** EXERCISE AIM **
Please take the lines from the one holding "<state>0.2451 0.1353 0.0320" through the one holding "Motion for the" in the data below and copy them exactly.

---*---

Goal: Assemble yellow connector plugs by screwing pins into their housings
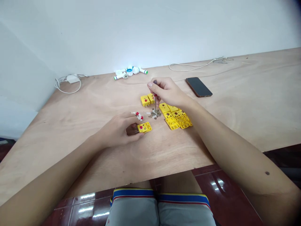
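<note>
My left hand (pixel 124 128) lies on the table, thumb and fingers closed around the prong end of a yellow connector (pixel 146 127) with a red spot. Small white-and-red parts (pixel 139 116) lie by its fingertips. In my right hand (pixel 164 89) a thin screwdriver (pixel 155 102) is held upright, its tip down in a pile of small screws (pixel 155 113). Behind the pile stand two yellow connectors (pixel 145 100) with prongs. To the right of the screws, several yellow housing pieces (pixel 172 123) are laid side by side, partly hidden by my right forearm.
A black phone (pixel 198 87) lies at the right rear. White pieces with green and blue ends (pixel 129 71) rest near the wall. White cables are at the back right (pixel 192 66) and back left (pixel 75 91), with a white adapter (pixel 72 78).
</note>
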Demonstrator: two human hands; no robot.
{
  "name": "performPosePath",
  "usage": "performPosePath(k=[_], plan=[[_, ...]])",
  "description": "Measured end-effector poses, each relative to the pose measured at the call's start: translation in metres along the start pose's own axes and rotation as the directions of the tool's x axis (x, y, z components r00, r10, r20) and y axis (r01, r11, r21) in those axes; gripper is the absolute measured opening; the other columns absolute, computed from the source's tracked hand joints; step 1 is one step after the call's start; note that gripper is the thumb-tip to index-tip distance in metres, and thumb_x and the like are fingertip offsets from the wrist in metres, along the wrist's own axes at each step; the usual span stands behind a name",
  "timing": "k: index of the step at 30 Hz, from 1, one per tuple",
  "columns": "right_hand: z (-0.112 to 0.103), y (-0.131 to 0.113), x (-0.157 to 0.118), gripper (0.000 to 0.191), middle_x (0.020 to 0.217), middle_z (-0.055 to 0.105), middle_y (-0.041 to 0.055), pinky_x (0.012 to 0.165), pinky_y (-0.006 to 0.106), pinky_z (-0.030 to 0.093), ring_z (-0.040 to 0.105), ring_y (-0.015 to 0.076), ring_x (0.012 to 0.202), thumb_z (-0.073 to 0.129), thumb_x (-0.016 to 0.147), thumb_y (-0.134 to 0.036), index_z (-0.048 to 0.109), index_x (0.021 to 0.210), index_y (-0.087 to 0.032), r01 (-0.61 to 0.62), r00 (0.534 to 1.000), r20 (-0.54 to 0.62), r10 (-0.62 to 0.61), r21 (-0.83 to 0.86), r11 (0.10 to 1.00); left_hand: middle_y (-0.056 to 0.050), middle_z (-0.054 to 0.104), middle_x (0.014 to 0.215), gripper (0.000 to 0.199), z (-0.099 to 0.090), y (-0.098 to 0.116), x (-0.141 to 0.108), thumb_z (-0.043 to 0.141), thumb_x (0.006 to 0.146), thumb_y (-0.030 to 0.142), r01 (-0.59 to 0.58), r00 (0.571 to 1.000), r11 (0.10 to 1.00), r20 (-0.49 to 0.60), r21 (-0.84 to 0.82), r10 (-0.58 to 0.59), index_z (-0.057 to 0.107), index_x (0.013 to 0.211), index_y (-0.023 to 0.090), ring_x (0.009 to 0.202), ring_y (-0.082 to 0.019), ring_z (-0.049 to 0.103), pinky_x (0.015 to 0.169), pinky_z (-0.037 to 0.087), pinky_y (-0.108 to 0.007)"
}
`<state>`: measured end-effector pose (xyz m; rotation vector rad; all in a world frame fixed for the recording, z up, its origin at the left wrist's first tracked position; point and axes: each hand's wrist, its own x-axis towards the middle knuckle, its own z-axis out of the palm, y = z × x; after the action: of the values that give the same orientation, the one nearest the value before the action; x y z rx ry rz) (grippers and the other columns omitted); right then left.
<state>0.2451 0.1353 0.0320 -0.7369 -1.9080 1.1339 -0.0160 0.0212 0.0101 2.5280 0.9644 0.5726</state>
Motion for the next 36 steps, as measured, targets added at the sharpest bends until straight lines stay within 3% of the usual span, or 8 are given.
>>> performPosePath(k=[4, 20, 36], plan=[[0.0017, -0.0006, 0.0001, 0.054, 0.061, 0.054, -0.0053, 0.041, 0.025, 0.047, 0.064, 0.0115, 0.047, 0.065, 0.108, -0.069, 0.052, 0.081, -0.024, -0.012, 1.0, 0.0, 0.012, -0.026, 1.0, -0.006, 0.071, 0.098, 0.021, -0.0001, -0.0006, -0.0002, 0.074, 0.103, 0.041, -0.005, 1.0, 1.0, 0.002, 0.002, 0.005, 0.072, 0.11, 0.021, 0.088, -0.021, 0.066, 0.077, 0.053, -0.035], [0.0052, 0.0033, -0.0004, 0.058, 0.06, 0.056, -0.0052, 0.036, 0.028, 0.045, 0.062, 0.0131, 0.042, 0.062, 0.105, -0.078, 0.048, 0.082, -0.026, -0.028, 0.999, -0.026, 0.027, -0.039, 0.999, -0.006, 0.07, 0.097, 0.022, 0.0001, 0.0005, -0.0006, 0.075, 0.103, 0.042, 0.01, 1.0, 1.0, 0.003, -0.003, -0.01, 0.071, 0.108, 0.02, 0.087, -0.02, 0.065, 0.076, 0.052, -0.034], [0.0101, 0.0004, -0.0035, 0.052, 0.056, 0.056, -0.0056, 0.035, 0.029, 0.042, 0.059, 0.0137, 0.04, 0.062, 0.111, -0.067, 0.05, 0.082, -0.026, -0.056, 0.998, 0.021, 0.059, -0.128, 0.99, -0.006, 0.069, 0.096, 0.02, -0.0004, 0.0, -0.0003, 0.075, 0.102, 0.039, 0.011, 1.0, 1.0, 0.01, -0.005, -0.011, 0.07, 0.107, 0.021, 0.087, -0.021, 0.064, 0.076, 0.051, -0.035]])
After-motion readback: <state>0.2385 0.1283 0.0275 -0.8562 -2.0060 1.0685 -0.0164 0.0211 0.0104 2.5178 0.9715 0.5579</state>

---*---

** FINISHED TASK **
<state>0.2451 0.1353 0.0320 -0.7369 -1.9080 1.1339 -0.0160 0.0212 0.0101 2.5280 0.9644 0.5726</state>
Motion for the next 36 steps, as measured, targets added at the sharpest bends until straight lines stay within 3% of the usual span, or 8 are given.

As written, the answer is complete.